La fracture monétaire africaine : 33 devises pour un continent enchaîné
Lors d’un forum économique panafricain, l’éminent universitaire kényan PLO Lumumba a dressé un constat accablant de la fragmentation financière du continent…


«L’Afrique compte 33 monnaies, mais aucune n’est acceptée nulle part sur le continent», a-t-il déploré, illustrant son propos par une anecdote éloquente : «Je voyage de Nairobi à Addis-Abeba, je montre mon shilling kényan et on me demande : “Qu’est-ce que c’est ?”. Mais si je montre le dollar, on me dit : “Voilà ce qu’il nous faut”».
Ce témoignage résume à lui seul l’absurdité d’un système financier africain qui reste structurellement dépendant de l’extérieur.
La domination du dollar et de l’euro : un héritage colonial persistant
Cette dépendance n’est pas anodine.
Lumumba a révélé que plus de 80 % des transactions intra-africaines sont effectuées en devises étrangères, principalement le dollar américain et l’euro.
Cette réalité, héritée de la période coloniale, prive les États africains de leur souveraineté monétaire et les empêche de construire une intégration économique véritable.
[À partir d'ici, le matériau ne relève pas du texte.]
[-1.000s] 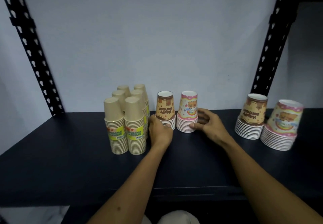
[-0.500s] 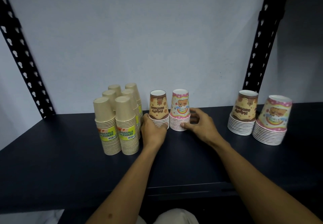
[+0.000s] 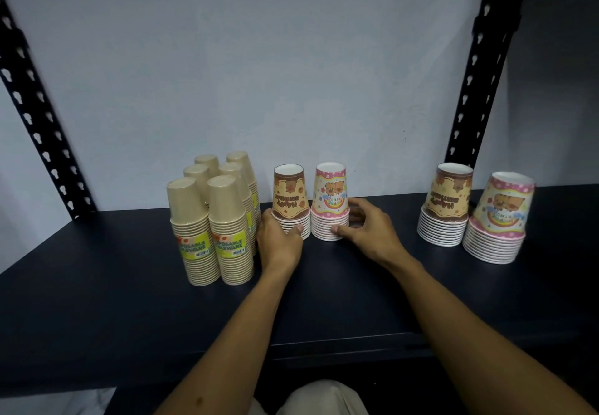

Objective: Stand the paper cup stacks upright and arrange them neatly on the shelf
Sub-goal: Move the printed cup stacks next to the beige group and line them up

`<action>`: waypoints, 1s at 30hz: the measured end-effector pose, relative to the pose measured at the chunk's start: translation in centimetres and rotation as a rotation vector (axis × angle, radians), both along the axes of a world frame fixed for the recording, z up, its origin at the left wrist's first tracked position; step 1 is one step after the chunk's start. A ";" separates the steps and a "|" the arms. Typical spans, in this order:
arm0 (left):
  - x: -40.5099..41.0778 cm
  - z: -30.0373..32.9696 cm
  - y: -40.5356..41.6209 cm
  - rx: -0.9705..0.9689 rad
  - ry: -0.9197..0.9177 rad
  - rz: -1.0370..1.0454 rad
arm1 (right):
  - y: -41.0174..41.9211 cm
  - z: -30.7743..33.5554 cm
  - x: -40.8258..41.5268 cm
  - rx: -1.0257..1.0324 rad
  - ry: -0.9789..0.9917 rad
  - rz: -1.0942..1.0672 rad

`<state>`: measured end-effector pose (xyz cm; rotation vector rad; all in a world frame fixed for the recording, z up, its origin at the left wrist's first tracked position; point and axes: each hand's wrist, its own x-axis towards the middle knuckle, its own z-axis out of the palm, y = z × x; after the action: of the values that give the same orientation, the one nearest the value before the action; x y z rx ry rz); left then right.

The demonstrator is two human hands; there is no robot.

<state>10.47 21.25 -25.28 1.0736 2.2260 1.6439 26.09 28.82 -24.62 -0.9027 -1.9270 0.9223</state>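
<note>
Both hands have kept their grip on the two middle stacks, which look nudged closer to the kraft stacks (image 3: 210,220) than a second ago. Nearest, both forearms reach up over the shelf (image 3: 97,301) edge. Left hand (image 3: 280,242) curls round the base of the brown stack (image 3: 289,200), thumb on its rims. Right hand (image 3: 366,229) pinches the pink stack (image 3: 330,200), just beside it. Far right stand another brown stack (image 3: 445,204) and a tilted pink one (image 3: 497,220), touching

Two bare forearms, no sleeves, hands (image 3: 282,242) unadorned, beige trousers (image 3: 321,398)
</note>
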 end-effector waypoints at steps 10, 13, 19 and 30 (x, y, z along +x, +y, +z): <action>0.0 0.0 0.0 -0.013 -0.016 0.001 | -0.1 0.0 -0.1 -0.003 -0.006 -0.006; 0.0 -0.1 0.0 -0.016 -0.004 -0.001 | -0.1 0.0 0.0 -0.003 -0.009 -0.007; 0.1 0.0 0.0 -0.020 0.033 -0.003 | -0.3 0.1 0.0 0.000 -0.005 -0.013; 1.7 1.0 -1.8 -0.142 0.042 0.020 | -1.6 -0.1 0.6 0.001 -0.153 -0.152</action>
<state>12.13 19.41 -24.29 1.0614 2.3472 1.4578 26.69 27.21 -24.75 -1.1310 -1.9547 0.7824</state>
«Nos banques centrales sont réduites à des institutions Mickey Mouse», a-t-il lancé, fustigeant l’incapacité des institutions financières africaines à s’émanciper de ce carcan hérité de l’histoire coloniale.
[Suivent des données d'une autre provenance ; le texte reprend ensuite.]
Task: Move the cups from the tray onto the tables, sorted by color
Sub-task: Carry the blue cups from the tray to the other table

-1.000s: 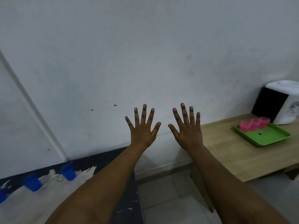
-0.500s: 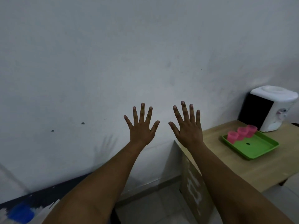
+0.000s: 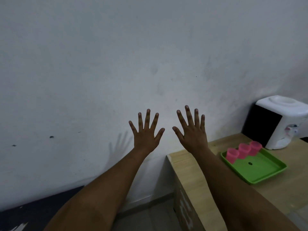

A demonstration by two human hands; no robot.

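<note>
Three pink cups (image 3: 243, 151) stand in a row along the far-left edge of a green tray (image 3: 263, 174), which lies on a light wooden table (image 3: 188, 165) at the right. My left hand (image 3: 146, 134) and my right hand (image 3: 193, 132) are raised in front of the white wall, backs toward me, fingers spread and empty. My right hand is left of the tray and apart from it. No blue cups are in view.
A white and black water dispenser (image 3: 275, 122) stands on the wooden table behind the tray. The corner of a dark table (image 3: 25, 215) with white patches shows at the bottom left. Tiled floor (image 3: 150, 215) lies between the two tables.
The view has swung to the right: the dark table with its blue cups has slid out at the lower left, and the tray and dispenser sit nearer. Both hands stay raised and spread.
</note>
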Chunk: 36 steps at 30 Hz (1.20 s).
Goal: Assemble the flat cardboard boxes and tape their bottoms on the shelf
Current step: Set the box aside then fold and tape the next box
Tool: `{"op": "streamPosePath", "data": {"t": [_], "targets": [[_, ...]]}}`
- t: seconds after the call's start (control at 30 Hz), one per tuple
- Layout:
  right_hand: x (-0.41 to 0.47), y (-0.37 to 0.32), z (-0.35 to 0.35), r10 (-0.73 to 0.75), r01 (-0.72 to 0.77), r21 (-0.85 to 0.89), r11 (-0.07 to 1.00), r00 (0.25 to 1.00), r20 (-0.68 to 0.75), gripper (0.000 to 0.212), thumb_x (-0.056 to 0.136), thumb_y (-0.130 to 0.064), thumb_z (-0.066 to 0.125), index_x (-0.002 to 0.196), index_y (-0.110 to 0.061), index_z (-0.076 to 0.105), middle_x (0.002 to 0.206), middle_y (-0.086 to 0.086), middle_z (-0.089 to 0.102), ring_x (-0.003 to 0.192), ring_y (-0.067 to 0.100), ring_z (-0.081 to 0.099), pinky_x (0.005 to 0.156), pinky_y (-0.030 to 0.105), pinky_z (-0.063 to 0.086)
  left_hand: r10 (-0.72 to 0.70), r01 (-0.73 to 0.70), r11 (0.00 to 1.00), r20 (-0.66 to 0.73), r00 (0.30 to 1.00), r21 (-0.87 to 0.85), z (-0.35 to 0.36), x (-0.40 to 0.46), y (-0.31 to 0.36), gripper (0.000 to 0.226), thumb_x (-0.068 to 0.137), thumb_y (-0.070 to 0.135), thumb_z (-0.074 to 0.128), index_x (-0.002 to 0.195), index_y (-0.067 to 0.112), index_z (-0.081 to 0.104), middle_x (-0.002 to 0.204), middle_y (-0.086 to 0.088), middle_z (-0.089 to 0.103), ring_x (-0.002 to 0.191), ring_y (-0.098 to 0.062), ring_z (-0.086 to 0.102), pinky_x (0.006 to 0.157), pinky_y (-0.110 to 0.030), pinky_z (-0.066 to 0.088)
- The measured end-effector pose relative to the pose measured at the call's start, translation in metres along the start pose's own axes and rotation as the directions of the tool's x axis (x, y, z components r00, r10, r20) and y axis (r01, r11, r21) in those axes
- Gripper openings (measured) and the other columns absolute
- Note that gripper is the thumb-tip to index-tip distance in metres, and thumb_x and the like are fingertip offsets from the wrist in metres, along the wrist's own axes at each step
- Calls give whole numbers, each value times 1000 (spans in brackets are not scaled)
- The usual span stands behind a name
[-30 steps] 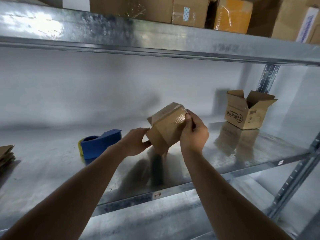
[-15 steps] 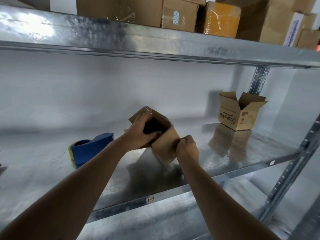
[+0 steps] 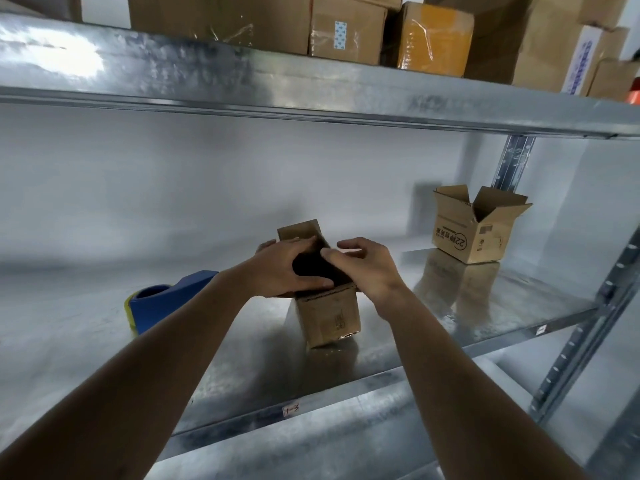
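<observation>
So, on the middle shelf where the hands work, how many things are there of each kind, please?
Open small cardboard boxes: 2, the box under the hands and the printed box at the right.
Blue tape dispensers: 1, the tape dispenser at the left.
Total: 3 on the middle shelf.

A galvanized metal shelf [image 3: 485, 306] is carrying three things. A small open cardboard box [image 3: 329, 313] is standing upright near its front edge, around the middle. A blue tape dispenser [image 3: 162, 303] is lying to the left of it, well apart. A second open box [image 3: 474, 230], printed on its side, is sitting farther back toward the right upright post [image 3: 512, 161].
</observation>
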State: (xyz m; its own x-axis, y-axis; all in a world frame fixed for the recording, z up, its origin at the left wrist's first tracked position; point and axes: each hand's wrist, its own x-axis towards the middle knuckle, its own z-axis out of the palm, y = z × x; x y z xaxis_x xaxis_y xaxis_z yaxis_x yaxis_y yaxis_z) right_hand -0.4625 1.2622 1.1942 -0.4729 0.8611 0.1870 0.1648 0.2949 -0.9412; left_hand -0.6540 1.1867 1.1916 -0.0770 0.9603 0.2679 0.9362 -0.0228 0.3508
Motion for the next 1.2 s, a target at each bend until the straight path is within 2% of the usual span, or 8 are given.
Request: {"op": "streamPosePath", "data": {"t": [0.13,0.33,0.5,0.6,0.67,0.97,1.1,1.2], "targets": [[0,-2,-5,-13,12,-9,1000,985,-174,20,96,-40,59,107,-30,72,101,-7,71,89,16,68,86,47,63,-106,116,973,-59,993,199,6,1,0,115,59,109,24,149,41,47,151,3,42,140,-26,32,118,-47,27],[6,0,-12,-31,-27,-240,970,971,-237,44,95,-4,45,127,-18,72,119,9,71,106,29,66,93,40,59,-225,247,933,-111,968,260,9,0,13,115,55,110,23,120,23,63,119,-4,45,112,-23,46,97,-40,49],[4,-4,-13,-81,55,-760,647,997,3,26,94,-12,58,119,-13,61,134,4,56,118,34,59,91,43,54,-253,227,950,101,962,216,-2,1,23,113,49,110,36,116,24,64,134,-5,47,126,-25,42,102,-46,48],[1,6,-6,-108,190,-911,367,981,161,53,108,-44,39,149,-12,49,166,2,33,156,34,21,124,56,16,-267,225,951,197,943,214,3,-5,18,139,48,111,36,152,19,41,160,-2,25,148,-29,18,117,-50,34],[3,15,-5,-133,212,-942,261,974,182,68,108,-56,22,160,-13,36,171,3,22,161,27,3,124,58,-12,-286,251,948,173,943,195,10,-8,16,141,48,109,41,155,18,28,159,1,16,151,-29,8,120,-49,27],[2,31,-4,-88,131,-821,555,991,99,67,105,-59,34,159,-19,34,167,4,33,150,29,37,115,50,40,-319,312,944,60,946,104,5,-22,31,108,59,94,64,139,26,36,149,-1,33,134,-22,34,106,-40,42],[-4,30,1,-63,42,-774,632,998,2,67,102,-58,38,158,-22,36,168,0,28,138,35,48,106,49,45,-386,379,922,108,916,82,3,-29,39,102,74,83,64,151,22,34,172,-11,-4,158,-42,-3,126,-53,15],[-7,32,6,-40,-28,-723,690,996,-77,68,99,-58,40,159,-27,35,170,-6,20,134,36,51,102,49,45,-394,412,907,170,903,-84,4,-32,39,107,79,77,66,161,32,16,168,-5,21,148,-30,33,115,-42,41]]}}
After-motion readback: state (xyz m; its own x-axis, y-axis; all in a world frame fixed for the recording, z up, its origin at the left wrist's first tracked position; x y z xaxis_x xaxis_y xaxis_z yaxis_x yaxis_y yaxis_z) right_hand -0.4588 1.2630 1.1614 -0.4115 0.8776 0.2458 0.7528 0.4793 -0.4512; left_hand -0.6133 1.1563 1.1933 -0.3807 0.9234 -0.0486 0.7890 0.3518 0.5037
L’urgence d’une monnaie unique africaine : condition sine qua non de l’unité économique
Face à ce constat, l’universitaire kényan a plaidé pour une coopération régionale renforcée et l’adoption d’une monnaie unique.
Cette initiative, si elle se concrétisait, permettrait enfin de libérer le potentiel économique du continent en facilitant les échanges commerciaux et en réduisant les coûts de transaction.